И только когда Хасан ибн Саббах смиренно понял, что не понимает ничего, старый ночной даи Бу Наджим удовлетворенно погладил его по склоненной голове и решительно каркнул – в Каир, в Каир, в Каир!
Все тайны мира обитали тогда в Каире – и каждый мог припасть к источнику, из которого, драгоценно мерцая и прихотливо перемешиваясь, били золотые струи чистейшего гностицизма и тихого христианства да текли темные воды каббалы, такие жуткие и горькие, что в них не отражалось ничего – даже Бог. В Каире Хасан ибн Саббах стал взрослым. И прошел девять ступеней бахира, девять шагов, отделяющих простого смертного от вечности.
Если честно, первую ступень – ступень сомнения в мире и доверия к учителю, Хасан прошел еще в Рейе. В Каире с него просто взяли клятву повиновения, клятву, скрепленную прахом и кровью.
Вторая ступень была ступенью имамов, источников всякого знания на земле.
Третья прояснила бредовый шепот чеканщика, ибо число семь оказалось шифром подлунной жизни и тайным числом имамов.
На четвертой ступени Хасана ждали семь законодателей, семь наместников – имя их было натик, говорящие. И каждому из них в помощь Аллах дал по семь помощников, по семь безмолвных теней – имя их было асас, немые.
На пятой ступени теснились двенадцать апостолов – семь раз по двенадцать. Они служили помощникам и несли в мир тайну, открытую асасам.
На шестой ступени умер Коран, и Хасан ибн Саббах, содрогнувшись, открыл новую странную книгу, шелестящую тихими именами.
На седьмой ступени ему сказали, что Бог – это все кругом.
На восьмой оказалось, что это правда.
И в тот день, когда Хасану ибн Саббаху, побледневшему, осунувшемуся, с навеки горько и жестко сложенным ртом, позволили ступить на девятую, последнюю ступень, тугой столп искаженного света опустился на землю и как перстом уперся в голову нового наместника Аллаха на Земле.
Пилы. Пила анатомическая дуговая. Пила для разрезания гипсовых повязок. Листовая с металлической ручкой. Пила ножевая. Пила носовая Воячека. Проволочная витая. Пила рамочная. Перфоратор копьеобразный. Перфоратор нейрохирургический.

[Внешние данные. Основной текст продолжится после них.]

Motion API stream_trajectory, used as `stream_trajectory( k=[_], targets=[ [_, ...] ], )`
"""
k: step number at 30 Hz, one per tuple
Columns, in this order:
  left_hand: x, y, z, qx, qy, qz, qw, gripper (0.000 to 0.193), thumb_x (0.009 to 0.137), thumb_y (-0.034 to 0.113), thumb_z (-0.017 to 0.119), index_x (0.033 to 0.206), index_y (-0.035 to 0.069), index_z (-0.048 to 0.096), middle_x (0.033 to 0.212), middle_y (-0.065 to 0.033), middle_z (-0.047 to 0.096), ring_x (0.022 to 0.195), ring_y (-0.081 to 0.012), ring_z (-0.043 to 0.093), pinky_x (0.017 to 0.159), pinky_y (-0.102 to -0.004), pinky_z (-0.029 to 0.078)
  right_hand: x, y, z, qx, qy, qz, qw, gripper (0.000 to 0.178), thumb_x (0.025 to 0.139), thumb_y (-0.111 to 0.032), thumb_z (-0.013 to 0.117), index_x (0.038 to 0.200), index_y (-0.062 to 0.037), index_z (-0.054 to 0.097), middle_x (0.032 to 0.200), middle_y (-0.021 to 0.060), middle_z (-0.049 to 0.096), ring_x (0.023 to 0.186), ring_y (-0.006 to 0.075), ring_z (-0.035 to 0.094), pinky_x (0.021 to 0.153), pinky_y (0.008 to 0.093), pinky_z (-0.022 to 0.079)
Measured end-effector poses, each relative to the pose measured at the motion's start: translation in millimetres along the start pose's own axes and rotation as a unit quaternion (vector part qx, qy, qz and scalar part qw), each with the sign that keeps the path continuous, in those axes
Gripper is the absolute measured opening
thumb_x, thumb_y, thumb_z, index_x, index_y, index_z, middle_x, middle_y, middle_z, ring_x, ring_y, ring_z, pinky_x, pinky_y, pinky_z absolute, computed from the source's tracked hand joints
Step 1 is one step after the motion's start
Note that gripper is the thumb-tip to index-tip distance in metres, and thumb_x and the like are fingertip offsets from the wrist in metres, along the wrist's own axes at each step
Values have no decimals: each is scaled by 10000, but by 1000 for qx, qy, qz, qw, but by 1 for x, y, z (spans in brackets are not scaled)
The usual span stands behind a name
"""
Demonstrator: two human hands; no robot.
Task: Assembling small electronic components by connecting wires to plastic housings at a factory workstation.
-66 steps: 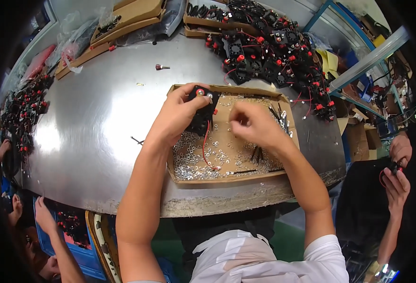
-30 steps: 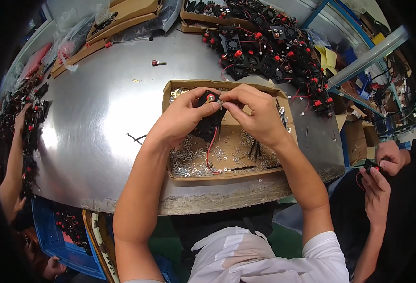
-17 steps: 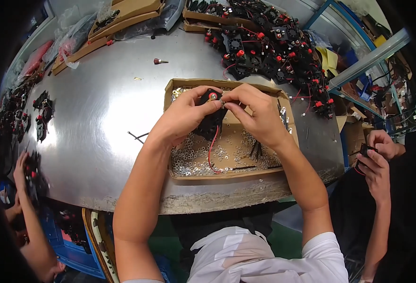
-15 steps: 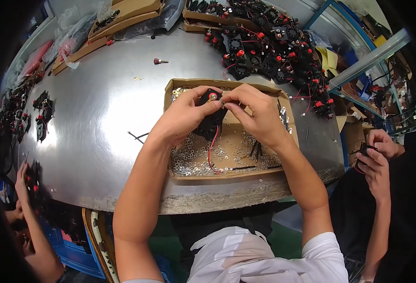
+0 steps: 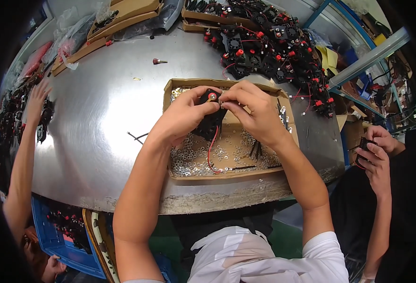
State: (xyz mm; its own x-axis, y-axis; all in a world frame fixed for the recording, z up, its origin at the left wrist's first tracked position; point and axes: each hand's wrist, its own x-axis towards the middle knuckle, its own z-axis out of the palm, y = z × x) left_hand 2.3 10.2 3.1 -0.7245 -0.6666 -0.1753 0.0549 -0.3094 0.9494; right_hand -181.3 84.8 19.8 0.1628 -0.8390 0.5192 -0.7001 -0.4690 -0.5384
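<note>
While left fingers (image 5: 210, 108) clasp a black unit (image 5: 210, 125), right fingers (image 5: 232, 97) pinch a tiny metal piece (image 5: 221, 102), any lettering unreadable

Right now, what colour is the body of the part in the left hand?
The held part is black; the head view shows it best.

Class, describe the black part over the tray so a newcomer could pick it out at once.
On the metal table, find the cardboard tray of metal rings. Over its left half, the person's left hand grips the black part. Unlike those in the pile beyond, it is held up, its red wire hanging over the tray.
</note>
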Motion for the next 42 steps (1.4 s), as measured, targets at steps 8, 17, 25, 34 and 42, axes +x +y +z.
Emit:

Он вернулся домой, в Рейю, чтобы перевернуть Персию вверх дном. Это оказалось до смешного просто: надо было всего лишь не задумываясь слушать голос, пришедший вместе со светом, и знать, что все, кто не верит в этот голос, – не люди. То есть в прямом смысле. Не дети Адамовы, не сыны джиннов. Недочеловеки. Ну, что-то вроде опарышей – тех самых бледных, неприятно подвижных могильных червей, которые с напористой и нежной силой растлевают мертвую плоть, превращая банальную падаль в питательный гумус.
И еще ужасно и постоянно болела голова – всегда, каждый день, каждую секунду, целую жизнь кряду. Сейчас бы сказали – мигрень, и лечили бы ледяными обливаниями, сном и электрическим током. Тогда приходилось просто стягивать потуже голову куском пропотевшей ткани и часами ходить от стены к стене, чувствуя, как раскачивается в черепной коробке алый, бормочущий, раскаленный шар на суровой нитке: ловко бьет изнутри то по костяным вискам, то по глазным яблокам и потом вдруг быстро-быстро, как паук-крестовик, втягивается обратно… И все это в ритме шагов, в промежутках между вдохами, в ужасном режиме выжженной каждодневной жизни.
Легче становилось только ночью. Или когда делал шаг к истине очередной неверный. Еще легче, если неверный этот умирал. Падал, зарезанный в переулке тихим кинжалом; хрипел, пытаясь подцепить скрюченными пальцами удавку, впившуюся в глупое горло. Или катался по земляному полу, судорожно выхаркивая вместе с ядовитой блевотиной свою никому не нужную, убогую, уродливую душу. Но кинжалом все-таки было чище. И надежнее.